Protein kinase Calpha targeting is regulated by temporal and spatial changes in intracellular free calcium concentration [Ca2+]i

Protein kinase C (PKC) isoforms exert specific intracellular functions, but the different isoforms display little substrate specificity in vitro. Selective PKC isoform targeting may be a mechanism to achieve specificity. We used a green fluorescent fusion protein (GFP) to test the hypothesis that local changes in [Ca(2+)](i) regulate translocation of PKCalpha and that different modes of Ca(2+) and Ca(2+) release play a role in PKCalpha targeting. We constructed deletion mutants of PKCalpha to analyze the Ca(2+)-sensitive domains and their role in targeting. Confocal microscopy was used and [Ca(2+)](i) was measured by fluo-3. The fusion protein PKCalpha-GFP was expressed in vascular smooth muscle cells and showed a cytosolic distribution similar to the wild-type PKCalpha protein. The Ca(2+) ionophore ionomycin induced a speckled cytosolic PKCalpha-GFP distribution, followed by membrane translocation, while depolarization by KCl induced primarily membrane translocation. Selective voltage-operated Ca(2+) channel opening led to a localized accumulation of PKCalpha-GFP near the plasma membrane.
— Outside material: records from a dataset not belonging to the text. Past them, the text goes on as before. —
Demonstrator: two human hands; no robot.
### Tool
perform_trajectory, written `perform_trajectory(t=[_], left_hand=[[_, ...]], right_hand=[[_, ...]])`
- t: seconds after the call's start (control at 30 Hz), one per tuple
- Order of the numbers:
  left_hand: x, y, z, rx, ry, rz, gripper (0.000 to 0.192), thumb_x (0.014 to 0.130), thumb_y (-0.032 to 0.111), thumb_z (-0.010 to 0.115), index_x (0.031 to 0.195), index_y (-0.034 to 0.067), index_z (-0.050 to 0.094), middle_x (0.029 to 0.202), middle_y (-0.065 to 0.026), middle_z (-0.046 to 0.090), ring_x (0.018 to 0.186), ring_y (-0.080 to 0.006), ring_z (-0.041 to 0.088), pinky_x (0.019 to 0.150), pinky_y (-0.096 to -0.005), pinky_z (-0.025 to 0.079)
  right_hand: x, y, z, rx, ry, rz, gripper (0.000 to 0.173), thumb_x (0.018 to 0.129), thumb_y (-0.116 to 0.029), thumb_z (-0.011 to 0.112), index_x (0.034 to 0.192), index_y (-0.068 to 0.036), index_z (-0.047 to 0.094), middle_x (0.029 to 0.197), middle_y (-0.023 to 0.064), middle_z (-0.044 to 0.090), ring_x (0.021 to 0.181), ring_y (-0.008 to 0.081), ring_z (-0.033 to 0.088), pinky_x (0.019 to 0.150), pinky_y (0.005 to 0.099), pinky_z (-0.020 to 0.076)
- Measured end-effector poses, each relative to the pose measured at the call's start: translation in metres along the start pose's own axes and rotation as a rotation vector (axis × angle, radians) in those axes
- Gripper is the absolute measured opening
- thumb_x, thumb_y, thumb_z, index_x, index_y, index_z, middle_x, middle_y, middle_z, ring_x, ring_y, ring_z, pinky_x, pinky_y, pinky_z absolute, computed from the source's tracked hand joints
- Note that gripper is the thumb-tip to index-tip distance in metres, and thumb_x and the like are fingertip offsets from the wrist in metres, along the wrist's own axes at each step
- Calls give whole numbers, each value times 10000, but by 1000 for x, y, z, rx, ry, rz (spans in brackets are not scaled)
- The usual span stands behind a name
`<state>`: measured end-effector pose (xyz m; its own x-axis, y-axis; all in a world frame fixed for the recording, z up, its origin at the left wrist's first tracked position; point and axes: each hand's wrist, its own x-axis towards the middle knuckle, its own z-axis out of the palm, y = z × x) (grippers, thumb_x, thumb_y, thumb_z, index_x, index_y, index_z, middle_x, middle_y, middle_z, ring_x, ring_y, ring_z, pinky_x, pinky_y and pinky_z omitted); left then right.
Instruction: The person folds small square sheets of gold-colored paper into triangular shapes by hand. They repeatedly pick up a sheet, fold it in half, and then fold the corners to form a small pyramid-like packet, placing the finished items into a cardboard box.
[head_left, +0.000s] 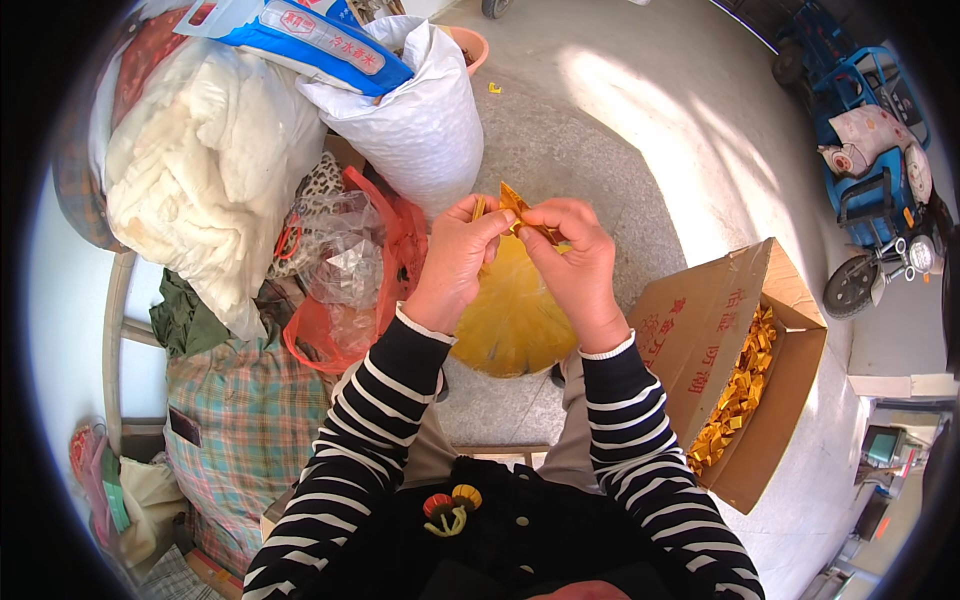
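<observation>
Both my hands meet in the middle of the view, holding gold foil paper (513, 201) between them. My left hand (466, 251) pinches the foil with thumb and fingers, and another narrow gold strip (478, 208) shows between its fingers. Thumb and forefinger of my right hand (571, 259) grip the foil's other side, where it is folded to a point at the top. Below the hands is a round, shiny yellow surface (517, 322); what it belongs to is unclear. To the right, an open cardboard box (697, 330) holds many folded gold foil pieces (739, 401).
A full white woven sack (420, 120) stands ahead, with a blue rice bag (337, 45) on top. At left are a red plastic bag (319, 337), cream wadding (202, 172) and plaid cloth (240, 420). A blue three-wheeled vehicle (870, 195) stands at far right.
</observation>
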<state>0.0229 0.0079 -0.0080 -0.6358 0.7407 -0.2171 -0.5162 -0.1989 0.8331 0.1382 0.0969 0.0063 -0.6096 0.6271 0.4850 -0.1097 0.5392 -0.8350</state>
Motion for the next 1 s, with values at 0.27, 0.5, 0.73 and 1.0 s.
perform_trajectory(t=[0.27,0.5,0.73,1.0], left_hand=[[-3,12,-5,176,-125,21,85,841,97,656,885,50,601,695,40,536,526,-28,392,481,-178,295],[0,22,-11,-132,-342,-88,185,875,132,583,1003,1,605,928,-60,630,532,-36,410,499,-171,347],[4,19,-21,-227,-383,-97,179,870,112,624,1024,25,597,932,-67,625,533,-45,432,520,-191,374],[6,16,-24,-390,-484,-102,164,860,95,645,1011,44,606,921,-47,604,539,-41,448,525,-207,358]], right_hand=[[8,4,-21,482,-231,686,80,830,-97,697,851,-33,655,735,11,633,657,71,575,616,202,448],[7,3,-29,545,-386,786,135,833,-168,702,828,-41,658,727,8,625,628,78,566,610,207,449],[5,6,-33,1014,-391,719,134,854,-119,684,936,-33,622,778,43,641,623,103,591,601,226,474],[1,10,-31,1113,-293,728,167,845,-105,694,973,-31,616,803,69,652,649,135,608,644,269,500]])
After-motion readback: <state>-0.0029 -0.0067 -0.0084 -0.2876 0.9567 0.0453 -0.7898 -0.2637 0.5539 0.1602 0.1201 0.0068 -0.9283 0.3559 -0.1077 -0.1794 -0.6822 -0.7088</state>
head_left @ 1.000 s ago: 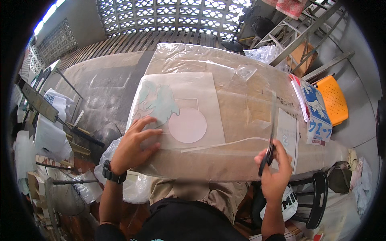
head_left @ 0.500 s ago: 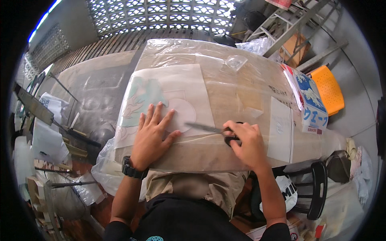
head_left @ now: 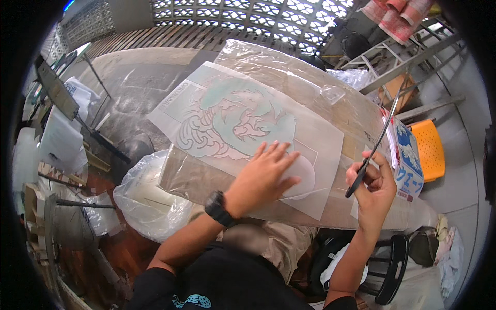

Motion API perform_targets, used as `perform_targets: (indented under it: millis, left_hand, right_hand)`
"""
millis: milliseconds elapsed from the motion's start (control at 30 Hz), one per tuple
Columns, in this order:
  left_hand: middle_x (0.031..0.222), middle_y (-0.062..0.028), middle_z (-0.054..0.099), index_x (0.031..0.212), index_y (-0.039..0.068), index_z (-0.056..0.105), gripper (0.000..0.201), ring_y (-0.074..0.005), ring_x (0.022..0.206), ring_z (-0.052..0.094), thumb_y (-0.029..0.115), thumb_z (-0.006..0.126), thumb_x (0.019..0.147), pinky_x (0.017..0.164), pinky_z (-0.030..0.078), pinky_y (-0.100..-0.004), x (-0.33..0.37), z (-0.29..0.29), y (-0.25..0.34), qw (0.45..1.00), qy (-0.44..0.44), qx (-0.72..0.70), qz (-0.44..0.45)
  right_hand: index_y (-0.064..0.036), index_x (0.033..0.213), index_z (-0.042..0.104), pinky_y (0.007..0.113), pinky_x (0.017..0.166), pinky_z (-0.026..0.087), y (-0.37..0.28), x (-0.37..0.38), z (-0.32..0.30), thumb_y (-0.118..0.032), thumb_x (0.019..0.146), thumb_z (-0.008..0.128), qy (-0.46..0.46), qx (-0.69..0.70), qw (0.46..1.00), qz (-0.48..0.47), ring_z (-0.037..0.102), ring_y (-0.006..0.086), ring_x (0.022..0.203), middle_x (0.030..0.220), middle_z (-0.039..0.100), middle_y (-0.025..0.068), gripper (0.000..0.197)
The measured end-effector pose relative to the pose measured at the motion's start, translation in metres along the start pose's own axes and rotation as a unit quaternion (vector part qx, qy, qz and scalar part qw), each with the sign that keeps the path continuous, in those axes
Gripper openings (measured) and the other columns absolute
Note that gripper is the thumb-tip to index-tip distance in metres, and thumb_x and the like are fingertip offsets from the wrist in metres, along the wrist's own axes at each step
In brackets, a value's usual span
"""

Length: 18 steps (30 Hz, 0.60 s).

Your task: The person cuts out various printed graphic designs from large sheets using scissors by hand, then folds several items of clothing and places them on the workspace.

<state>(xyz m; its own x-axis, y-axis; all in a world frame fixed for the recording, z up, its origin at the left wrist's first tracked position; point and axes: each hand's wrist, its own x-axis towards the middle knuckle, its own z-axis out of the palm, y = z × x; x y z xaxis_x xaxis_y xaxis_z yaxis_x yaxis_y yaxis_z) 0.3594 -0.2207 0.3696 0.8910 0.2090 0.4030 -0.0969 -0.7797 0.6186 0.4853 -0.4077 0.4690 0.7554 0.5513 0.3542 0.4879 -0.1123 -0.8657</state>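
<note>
A large translucent sheet (head_left: 318, 135) with a pale green and pink wave-like design lies slanted across the plastic-covered table. Fingers spread, my left hand (head_left: 256, 181) rests flat on the sheet, beside a pale round shape (head_left: 306, 178) at its right part. A black watch is on that wrist. Off the sheet's right edge, my right hand (head_left: 376, 199) grips black-handled scissors (head_left: 385, 130). Their long blades point up and away, apart from the sheet, and look closed together. The fingers partly hide the handles.
The table's plastic cover (head_left: 261, 54) shows behind the sheet. An orange perforated plastic piece (head_left: 430, 150) and a blue-and-white printed package (head_left: 408, 150) are at the right. A black chair (head_left: 397, 268) stands near my right arm, a clear plastic bag (head_left: 147, 199) hangs at the left.
The sheet has shifted and turned, with much more of its design now showing. My right hand has swung the scissors off the sheet, blades upward. My left hand stays flat on it.
</note>
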Motion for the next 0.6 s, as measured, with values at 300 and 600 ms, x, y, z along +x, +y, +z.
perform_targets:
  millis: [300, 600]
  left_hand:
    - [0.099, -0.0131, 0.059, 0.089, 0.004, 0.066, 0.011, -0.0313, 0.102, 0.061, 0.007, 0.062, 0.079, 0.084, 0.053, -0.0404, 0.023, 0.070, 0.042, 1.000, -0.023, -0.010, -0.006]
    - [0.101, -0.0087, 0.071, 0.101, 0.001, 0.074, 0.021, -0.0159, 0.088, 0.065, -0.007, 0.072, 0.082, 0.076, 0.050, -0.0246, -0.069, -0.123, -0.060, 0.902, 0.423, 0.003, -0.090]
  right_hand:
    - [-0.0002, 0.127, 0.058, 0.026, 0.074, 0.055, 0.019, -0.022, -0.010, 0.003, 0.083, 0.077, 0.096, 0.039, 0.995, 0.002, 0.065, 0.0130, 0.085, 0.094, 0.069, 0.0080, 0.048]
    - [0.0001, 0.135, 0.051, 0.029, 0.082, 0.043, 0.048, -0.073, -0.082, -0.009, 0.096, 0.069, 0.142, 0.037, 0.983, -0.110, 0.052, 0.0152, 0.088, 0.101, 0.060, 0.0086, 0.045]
Opening Ca(2+) stores with InsP(3), thapsigargin, or ryanodine induced a specific PKCalpha-GFP targeting to distinct intracellular areas. The G-protein-coupled receptor agonist thrombin induced a rapid translocation of the fusion protein to focal domains. The tyrosine kinase receptor agonist PDGF induced Ca(2+) influx and led to a linear PKCalpha-GFP membrane association. PKCalpha-GFP deletion mutants demonstrated that the C2 domain, but not the catalytic subunit, is necessary for Ca(2+)-induced PKCalpha targeting. Targeting was also abolished when the ATP binding site was deleted. We conclude that PKCalpha can rapidly be translocated to distinct intracellular or membrane domains by local increases in [Ca(2+)](i). The targeting mechanism is dependent on the C2 and ATP binding site of the enzyme. Localized [Ca(2+)](i) changes determine the spatial and temporal targeting of PKCalpha.